O perigo é o câmbio; entretanto, chegamos a ter superávit corrente (12 meses até junho), balança de US$ 60 bilhões, investimentos estrangeiros, swaps zerados e US$ 380 bilhões de reservas. O cenário político é risco, mas serão riscos novos porque o PT está enfraquecido (e sua nova matriz envelheceu). A inércia perpetua uma inflação baixa, o hiato continuará puxando para baixo e restará discutir quanto o câmbio poderia puxar para cima com boas contas externas e uma posição fiscal líquida credora em dólar. Neste cenário, a inflação baixa segura o câmbio nominal, enquanto contas externas sólidas deveriam segurar exageros do câmbio real.
Nada do discutido acima refresca o teto, que precisará segurar despesas pelo cumprimento do limite constitucional ou, em sua falta, pelo não cumprimento do limite (as sanções impostas).
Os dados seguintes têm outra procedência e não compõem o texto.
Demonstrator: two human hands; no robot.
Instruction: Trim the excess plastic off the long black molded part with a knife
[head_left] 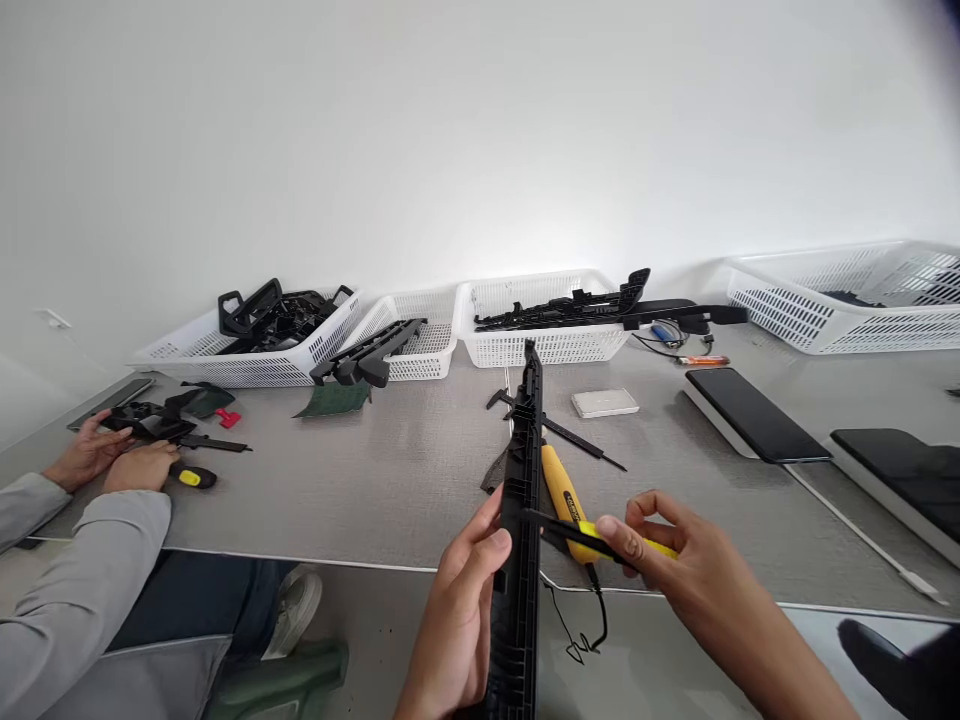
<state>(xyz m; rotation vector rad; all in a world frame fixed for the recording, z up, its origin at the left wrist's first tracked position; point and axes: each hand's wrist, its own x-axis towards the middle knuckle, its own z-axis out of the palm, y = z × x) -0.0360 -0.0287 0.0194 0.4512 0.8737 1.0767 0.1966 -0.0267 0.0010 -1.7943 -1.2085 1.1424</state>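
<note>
A: We have the long black rail (523, 520) standing on edge, running away from us over the table (375, 490). Our left hand (457, 610) wraps its near end, thumb pressed on the side, probably to keep it from tipping.

B: And our right hand (675, 560) pinches a thin black strip (559, 525) between thumb and forefinger, its tip touching the rail's side. The other fingers curl loosely.

A: A yellow screwdriver (562, 490) lies just beside the rail, under that strip, within easy reach.

B: Counting: four white baskets (540, 345) along the wall, three holding black parts; what the fourth holds we cannot tell. Two dark flat panels (750, 410) at the right.

A: A co-worker's two hands (112, 455) rest on another black part (150, 420) at far left, well apart from us, with a second yellow-tipped tool (191, 477) beside them.
</note>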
Será mais difícil tirar o teto constitucional do que foi coloca-lo. O governo que assuma em 2019 terá que: 1) discutir a nova regra de salário mínimo; 2) negociar os próximos anos com o funcionalismo; 3) tocar as reformas etc. Nisto último, o país logrou um consenso (do problema), uma agenda (da solução) e o horizonte da urgência (o teto). Não é pouca coisa. Se o governo não continuar a agenda em 2019, o fará o teto nos anos seguintes.